(Spirit Lake)–Landowners in a drainage district on the north end of Milford will be stuck paying for some $165,000 in expenses, even though an improvement project wound up being scrapped. The Board of Supervisors, acting as drainage district trustees, voted Tuesday to approve a reclassification for branch 33 of drainage district 50, which will determine how the outstanding expenses will be divided up in assessments. The expenses were incurred when some exploratory work was done, prior to the supervisors pulling the plug on the project after learning the cost was going to soar well beyond original estimates due to buildings that were constructed over drainage infrastructure. Supervisor Tim Fairchild expressed his frustration over the situation…
“This situation is a bad situation now and absolutely guaranteed it will probably come back because there’s no resolution in any of this. Unless some action is taken going forward. The next set of trustees may go a different direction. This really needs to be solved. All we’re really determining here really today is really not, we don’t think it’s in our perview, the drainage district, to solve it. But whatever drainage law allowed this particular petition to bring this to a head, is still on the books and it will be. So a repeat performance is probably guaranteed at some point if that drainage is not resolved. So you’ve got 165,000 reasons to really push to get that solved by the people that can solve it.”

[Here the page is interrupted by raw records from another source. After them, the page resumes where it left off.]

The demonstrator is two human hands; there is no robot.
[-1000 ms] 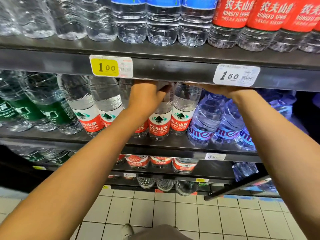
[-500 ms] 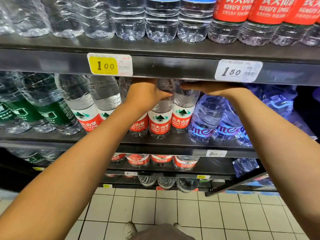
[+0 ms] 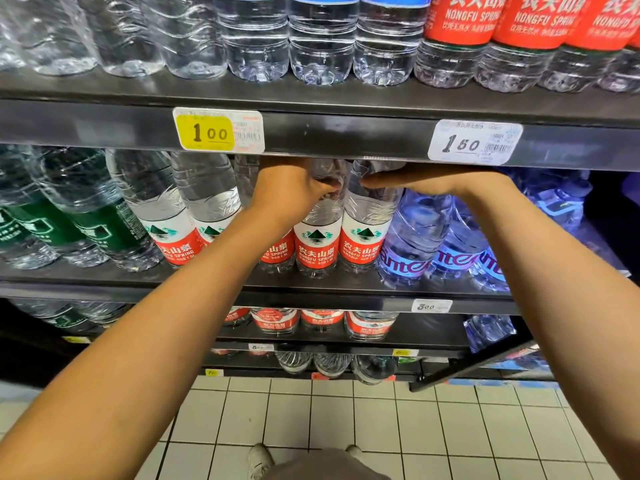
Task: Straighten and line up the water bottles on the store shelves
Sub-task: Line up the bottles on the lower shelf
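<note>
1. Hands: two, the left hand (image 3: 291, 192) and the right hand (image 3: 433, 180).
2. Red-labelled bottles (image 3: 317, 237) on the middle shelf (image 3: 311, 299): five in the front row.
3. Green-labelled bottles (image 3: 104, 230): at least two.
4. Blue-tinted bottles (image 3: 412, 244): three in front.
5. Price tags: one yellow tag (image 3: 218, 130), one white tag (image 3: 475, 143).

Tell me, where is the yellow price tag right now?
In the head view, the yellow price tag sits on the front edge of the upper shelf, left of centre, just above the left hand and well left of the white 1.50 tag.
</note>
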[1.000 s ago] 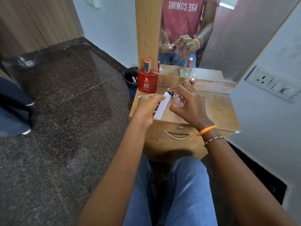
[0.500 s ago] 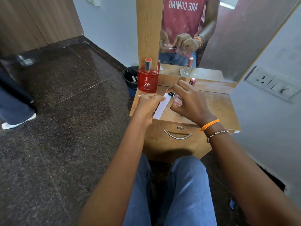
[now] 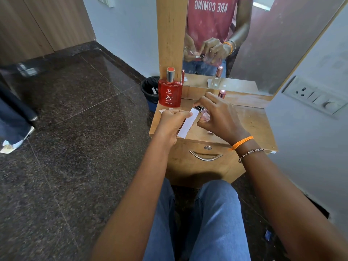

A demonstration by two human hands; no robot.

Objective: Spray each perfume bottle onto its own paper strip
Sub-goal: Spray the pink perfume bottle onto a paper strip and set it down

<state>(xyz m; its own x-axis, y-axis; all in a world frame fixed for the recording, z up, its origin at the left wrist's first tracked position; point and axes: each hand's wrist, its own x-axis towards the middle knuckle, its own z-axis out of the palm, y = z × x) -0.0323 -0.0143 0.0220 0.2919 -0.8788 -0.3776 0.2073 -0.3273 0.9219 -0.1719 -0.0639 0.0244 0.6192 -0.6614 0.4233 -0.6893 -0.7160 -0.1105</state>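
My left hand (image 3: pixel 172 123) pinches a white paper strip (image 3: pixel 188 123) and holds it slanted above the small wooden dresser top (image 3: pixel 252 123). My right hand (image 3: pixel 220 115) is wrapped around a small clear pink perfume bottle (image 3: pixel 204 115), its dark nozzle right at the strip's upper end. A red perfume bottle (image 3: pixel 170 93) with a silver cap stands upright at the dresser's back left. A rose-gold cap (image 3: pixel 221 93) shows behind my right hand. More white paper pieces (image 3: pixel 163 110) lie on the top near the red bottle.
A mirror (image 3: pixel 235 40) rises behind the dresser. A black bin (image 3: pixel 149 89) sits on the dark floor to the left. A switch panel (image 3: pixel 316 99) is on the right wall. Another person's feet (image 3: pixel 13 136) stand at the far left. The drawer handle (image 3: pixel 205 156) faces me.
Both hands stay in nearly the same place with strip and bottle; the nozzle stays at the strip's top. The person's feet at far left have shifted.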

Supervisor Steve Clark added his feelings, saying its crucial the necessary steps be taken to avoid something like this from happening again…
“Because we have a lot of drainage districts that are now being incorporated into urban and commercial areas and if we can come up with a good way to make sure that when they buy that property they know that it’s in a drainage district and that they’re, you know, they have to go by, you know, the drainage regulations and laws and can expect something like this and make their plans accordingly so it doesn’t happen in the future.”
The supervisors indicated their hands are tied by state drainage law when it comes to issuing the assessments.